§ **Exercise aim**:
Report how many lines in the records hold the string "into"; give the number and nothing else.
▬▬▬▬▬▬
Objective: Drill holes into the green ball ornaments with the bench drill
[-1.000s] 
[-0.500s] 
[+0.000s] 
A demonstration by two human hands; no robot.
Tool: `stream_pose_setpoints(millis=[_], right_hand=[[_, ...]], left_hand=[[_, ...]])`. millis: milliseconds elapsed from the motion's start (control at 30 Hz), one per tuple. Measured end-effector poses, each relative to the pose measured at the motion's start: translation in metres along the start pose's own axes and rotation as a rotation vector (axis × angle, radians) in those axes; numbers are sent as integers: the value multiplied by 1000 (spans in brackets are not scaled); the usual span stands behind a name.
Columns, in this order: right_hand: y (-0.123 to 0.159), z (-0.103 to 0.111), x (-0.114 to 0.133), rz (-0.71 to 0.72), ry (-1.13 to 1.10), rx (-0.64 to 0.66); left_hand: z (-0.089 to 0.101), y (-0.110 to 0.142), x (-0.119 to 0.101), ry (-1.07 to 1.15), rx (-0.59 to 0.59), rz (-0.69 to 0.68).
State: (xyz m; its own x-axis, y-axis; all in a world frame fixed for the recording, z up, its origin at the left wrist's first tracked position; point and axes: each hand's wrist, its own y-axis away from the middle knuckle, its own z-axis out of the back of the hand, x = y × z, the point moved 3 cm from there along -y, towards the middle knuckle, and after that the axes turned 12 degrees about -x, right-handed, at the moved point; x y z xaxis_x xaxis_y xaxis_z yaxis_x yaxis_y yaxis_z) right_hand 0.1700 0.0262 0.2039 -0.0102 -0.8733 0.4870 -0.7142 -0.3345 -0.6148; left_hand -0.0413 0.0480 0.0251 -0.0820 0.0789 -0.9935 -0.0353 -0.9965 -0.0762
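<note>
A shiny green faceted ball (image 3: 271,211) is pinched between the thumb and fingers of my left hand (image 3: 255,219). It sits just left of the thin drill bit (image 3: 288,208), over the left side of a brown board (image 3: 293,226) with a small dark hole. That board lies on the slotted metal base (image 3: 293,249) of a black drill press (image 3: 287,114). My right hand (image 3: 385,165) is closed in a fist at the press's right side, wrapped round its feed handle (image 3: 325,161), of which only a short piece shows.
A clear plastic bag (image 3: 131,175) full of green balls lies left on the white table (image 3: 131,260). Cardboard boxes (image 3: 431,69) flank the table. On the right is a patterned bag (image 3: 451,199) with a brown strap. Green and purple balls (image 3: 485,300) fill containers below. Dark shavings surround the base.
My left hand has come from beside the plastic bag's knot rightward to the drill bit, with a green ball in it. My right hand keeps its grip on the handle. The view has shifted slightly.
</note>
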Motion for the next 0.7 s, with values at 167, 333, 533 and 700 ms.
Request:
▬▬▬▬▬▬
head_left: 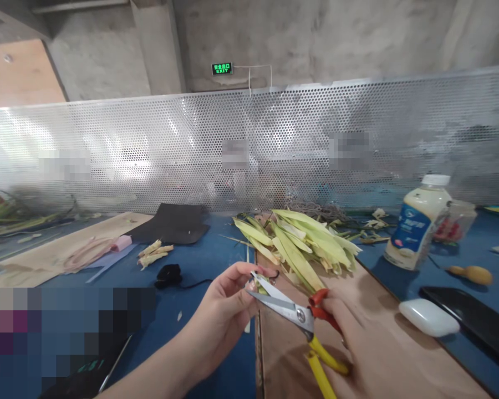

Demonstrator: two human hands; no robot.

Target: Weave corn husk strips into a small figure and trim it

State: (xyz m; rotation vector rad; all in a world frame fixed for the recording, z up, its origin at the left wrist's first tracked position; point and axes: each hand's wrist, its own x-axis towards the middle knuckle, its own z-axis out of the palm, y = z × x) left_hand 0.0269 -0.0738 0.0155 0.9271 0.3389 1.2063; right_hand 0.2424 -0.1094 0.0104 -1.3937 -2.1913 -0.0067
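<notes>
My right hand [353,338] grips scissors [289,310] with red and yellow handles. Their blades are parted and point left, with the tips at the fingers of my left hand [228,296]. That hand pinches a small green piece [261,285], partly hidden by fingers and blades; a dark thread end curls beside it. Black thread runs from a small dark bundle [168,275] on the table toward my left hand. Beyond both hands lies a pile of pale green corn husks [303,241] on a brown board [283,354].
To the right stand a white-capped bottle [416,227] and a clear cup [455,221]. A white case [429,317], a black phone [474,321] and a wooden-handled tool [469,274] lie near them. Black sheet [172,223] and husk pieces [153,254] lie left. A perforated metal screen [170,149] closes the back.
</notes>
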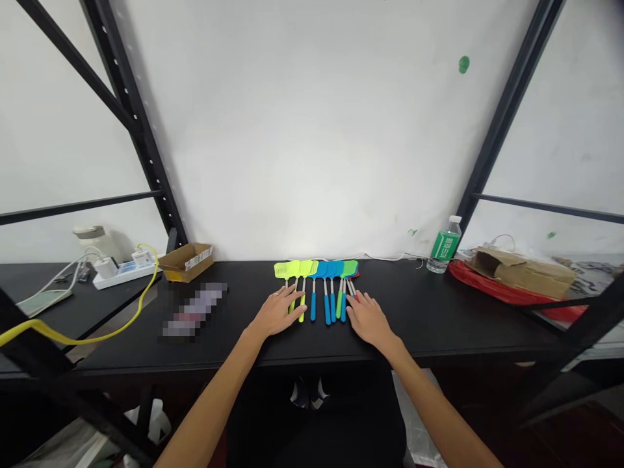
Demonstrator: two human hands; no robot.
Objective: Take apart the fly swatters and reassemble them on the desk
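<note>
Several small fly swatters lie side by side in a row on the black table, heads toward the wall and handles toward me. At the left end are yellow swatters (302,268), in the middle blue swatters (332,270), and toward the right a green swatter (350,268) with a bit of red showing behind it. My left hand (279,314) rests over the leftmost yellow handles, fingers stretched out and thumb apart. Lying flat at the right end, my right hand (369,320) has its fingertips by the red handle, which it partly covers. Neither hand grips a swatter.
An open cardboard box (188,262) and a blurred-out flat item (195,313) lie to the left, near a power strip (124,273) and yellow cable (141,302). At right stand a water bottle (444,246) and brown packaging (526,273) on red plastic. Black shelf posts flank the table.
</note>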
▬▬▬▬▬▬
§ **Exercise response**:
2